START The data

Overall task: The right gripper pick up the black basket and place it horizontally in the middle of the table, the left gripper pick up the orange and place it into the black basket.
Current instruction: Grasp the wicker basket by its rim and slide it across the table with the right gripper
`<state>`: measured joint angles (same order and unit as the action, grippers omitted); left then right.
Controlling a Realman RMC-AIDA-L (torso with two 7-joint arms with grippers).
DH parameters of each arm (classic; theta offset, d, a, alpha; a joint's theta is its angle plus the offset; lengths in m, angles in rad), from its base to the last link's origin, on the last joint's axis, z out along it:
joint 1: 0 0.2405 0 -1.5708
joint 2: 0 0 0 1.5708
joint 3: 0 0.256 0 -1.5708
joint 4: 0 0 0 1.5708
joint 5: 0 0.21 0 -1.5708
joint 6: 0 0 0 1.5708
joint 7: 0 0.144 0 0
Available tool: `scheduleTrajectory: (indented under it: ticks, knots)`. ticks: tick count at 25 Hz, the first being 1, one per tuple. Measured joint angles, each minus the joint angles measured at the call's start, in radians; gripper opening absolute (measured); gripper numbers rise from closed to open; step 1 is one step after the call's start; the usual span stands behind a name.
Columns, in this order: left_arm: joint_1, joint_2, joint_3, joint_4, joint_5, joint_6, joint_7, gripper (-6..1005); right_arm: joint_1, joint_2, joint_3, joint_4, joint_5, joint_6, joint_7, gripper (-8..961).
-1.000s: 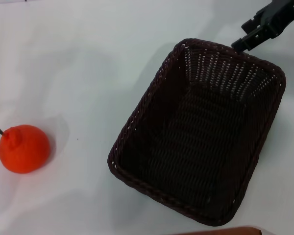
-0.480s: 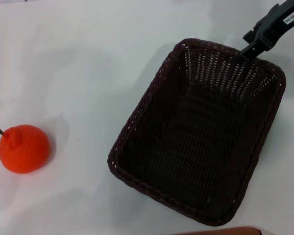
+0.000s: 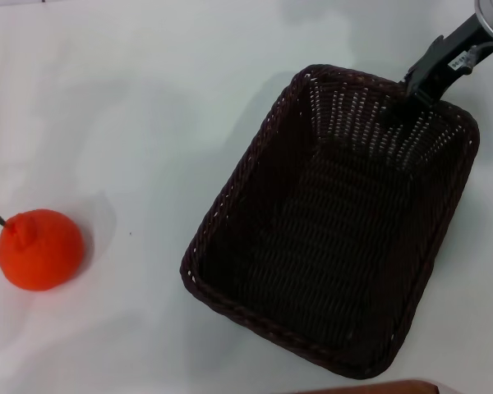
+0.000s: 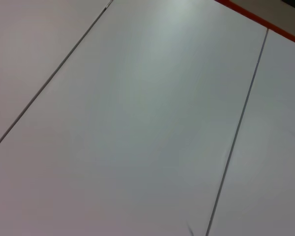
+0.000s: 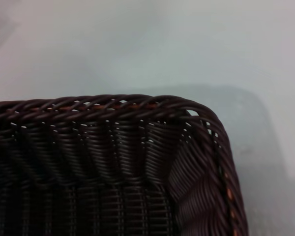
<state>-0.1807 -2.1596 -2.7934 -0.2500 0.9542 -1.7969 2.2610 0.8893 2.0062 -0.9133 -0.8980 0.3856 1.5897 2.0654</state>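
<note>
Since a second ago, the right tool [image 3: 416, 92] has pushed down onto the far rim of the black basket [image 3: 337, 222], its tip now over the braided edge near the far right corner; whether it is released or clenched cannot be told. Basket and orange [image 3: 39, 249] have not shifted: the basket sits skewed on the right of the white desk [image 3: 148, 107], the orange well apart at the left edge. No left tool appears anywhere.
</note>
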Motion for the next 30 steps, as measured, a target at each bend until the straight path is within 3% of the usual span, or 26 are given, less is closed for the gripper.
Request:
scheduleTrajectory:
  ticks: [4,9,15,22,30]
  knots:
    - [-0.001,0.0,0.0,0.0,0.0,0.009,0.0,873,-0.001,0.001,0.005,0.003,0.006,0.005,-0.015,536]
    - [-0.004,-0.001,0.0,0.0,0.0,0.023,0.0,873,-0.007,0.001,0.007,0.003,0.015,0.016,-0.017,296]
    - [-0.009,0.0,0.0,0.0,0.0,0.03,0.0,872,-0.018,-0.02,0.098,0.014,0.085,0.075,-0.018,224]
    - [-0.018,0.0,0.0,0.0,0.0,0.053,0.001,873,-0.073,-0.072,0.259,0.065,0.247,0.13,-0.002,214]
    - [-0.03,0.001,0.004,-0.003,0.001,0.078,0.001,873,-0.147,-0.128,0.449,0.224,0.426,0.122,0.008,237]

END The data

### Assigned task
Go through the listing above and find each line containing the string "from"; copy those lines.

### Task solution
DH parameters of each arm (classic; theta offset, d, a, alpha; a joint's theta is its angle plus the offset; lengths in m, angles in rad), from its base to the last link's origin, on the last joint's axis, z out along it:
Available tool: `scheduleTrajectory: (indented under it: ticks, knots)`. ticks: tick count at 25 Hz, the first being 1, one per tuple. Measured joint angles, each minus the joint angles measured at the call's start, in radians; gripper opening absolute (measured); gripper numbers rise from closed to open; step 1 is one step after the call's start; the usual span stands behind a name.

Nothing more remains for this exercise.